Scan the listing for the word "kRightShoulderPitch" and give the number of lines where it appears, with no other text.

[Material provided Boundary: Start]

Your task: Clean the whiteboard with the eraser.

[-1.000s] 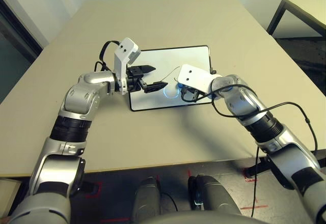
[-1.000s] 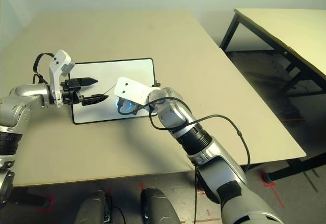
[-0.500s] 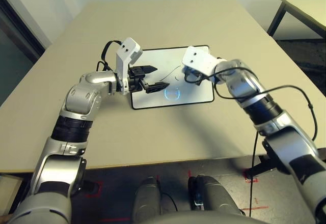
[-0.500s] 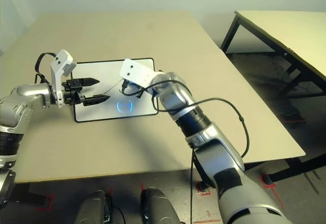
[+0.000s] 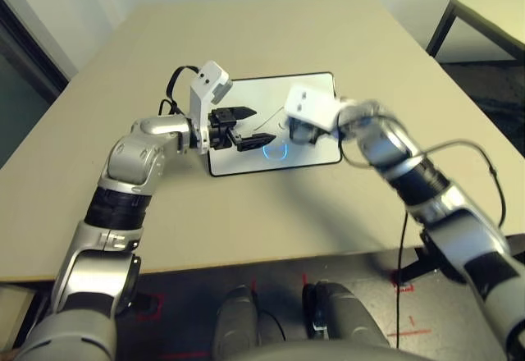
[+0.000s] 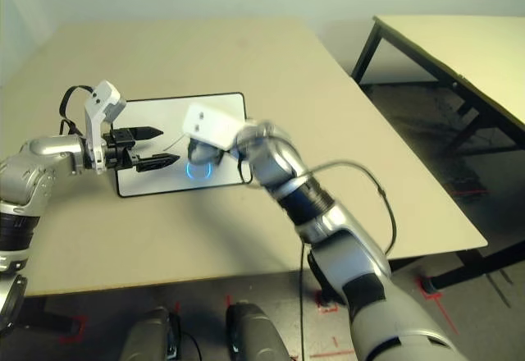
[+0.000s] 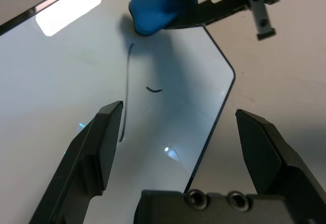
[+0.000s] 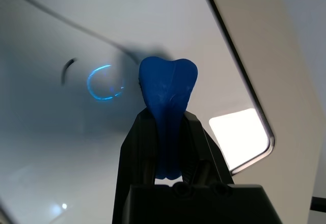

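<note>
The whiteboard (image 5: 316,92) lies flat on the tan table, with a long thin black line (image 7: 126,81) and a short mark (image 7: 154,89) on it. My right gripper (image 5: 297,131) hovers low over the board's middle, shut on the blue eraser (image 8: 168,89). The eraser (image 7: 150,13) is squeezed between the fingers and its end points down at the board, close to the line. My left gripper (image 5: 250,127) is open over the board's left part, nothing between its fingers (image 7: 104,137).
A blue ring of light (image 5: 275,149) reflects on the board. A second table (image 6: 459,49) stands to the far right. A black cable (image 5: 459,152) loops off my right forearm. Bare tabletop (image 5: 271,213) surrounds the board.
My right gripper, holding the eraser, swept from the board's near edge toward its far side, then came back to the middle. The left gripper stayed put and open.
</note>
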Motion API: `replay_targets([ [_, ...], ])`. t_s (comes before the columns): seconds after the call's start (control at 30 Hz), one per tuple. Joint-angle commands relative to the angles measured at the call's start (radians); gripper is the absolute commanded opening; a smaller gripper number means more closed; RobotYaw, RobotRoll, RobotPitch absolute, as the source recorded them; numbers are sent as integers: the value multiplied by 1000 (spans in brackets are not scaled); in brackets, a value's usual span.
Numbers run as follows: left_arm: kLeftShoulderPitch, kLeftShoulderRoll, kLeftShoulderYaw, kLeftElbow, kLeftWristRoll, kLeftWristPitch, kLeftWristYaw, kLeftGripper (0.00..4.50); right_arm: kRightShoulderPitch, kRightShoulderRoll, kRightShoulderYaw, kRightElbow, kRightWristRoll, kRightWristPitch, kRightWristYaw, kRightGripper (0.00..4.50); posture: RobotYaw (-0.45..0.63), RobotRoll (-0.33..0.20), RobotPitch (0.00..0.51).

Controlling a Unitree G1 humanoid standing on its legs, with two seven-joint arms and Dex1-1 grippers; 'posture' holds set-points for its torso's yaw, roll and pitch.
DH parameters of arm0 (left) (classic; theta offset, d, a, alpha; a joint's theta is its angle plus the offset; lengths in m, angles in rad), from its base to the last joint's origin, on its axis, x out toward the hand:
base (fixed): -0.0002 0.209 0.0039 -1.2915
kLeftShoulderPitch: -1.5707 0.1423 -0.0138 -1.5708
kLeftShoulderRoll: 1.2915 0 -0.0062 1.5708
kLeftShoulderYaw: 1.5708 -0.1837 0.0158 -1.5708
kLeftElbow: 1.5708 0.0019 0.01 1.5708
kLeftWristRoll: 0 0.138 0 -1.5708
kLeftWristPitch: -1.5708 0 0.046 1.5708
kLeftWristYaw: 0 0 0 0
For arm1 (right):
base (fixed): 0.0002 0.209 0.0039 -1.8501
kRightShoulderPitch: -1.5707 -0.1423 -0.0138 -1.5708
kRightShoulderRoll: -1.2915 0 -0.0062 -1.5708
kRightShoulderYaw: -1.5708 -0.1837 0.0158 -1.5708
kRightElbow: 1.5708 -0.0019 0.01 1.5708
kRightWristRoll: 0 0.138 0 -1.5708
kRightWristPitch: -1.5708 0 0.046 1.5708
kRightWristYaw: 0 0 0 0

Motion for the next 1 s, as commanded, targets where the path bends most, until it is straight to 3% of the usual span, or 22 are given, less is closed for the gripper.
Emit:
replay_targets([
  [0.03, 15, 10, -2, -22, 4, 13, 2, 4500, 11, -3, 12, -5, -17, -15, 24, 589, -3, 0, 70],
  [0.2, 21, 18, 3, -23, 3, 16, 5, 4500, 136, -53, 86, -224, -35, 68, 127, 589, 0, 0, 72],
  [0.37, 16, 23, 5, -14, 3, 14, 6, 4500, 191, -79, 115, -329, -51, 113, 167, 589, -2, 0, 73],
  [0.7, 10, 20, 1, 8, 7, -2, 3, 4500, -31, 10, 31, 32, -58, -58, 51, 588, -3, 0, 69],
  [0.83, 17, 21, 4, 5, 5, -3, 5, 4500, 0, 3, 40, -4, -63, -58, 73, 588, 0, 0, 70],
  [1.0, 24, 24, 7, 0, 4, 0, 8, 4500, 142, -52, 101, -239, -78, 25, 165, 588, 2, 0, 72],
])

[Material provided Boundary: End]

_Answer to this task_.
2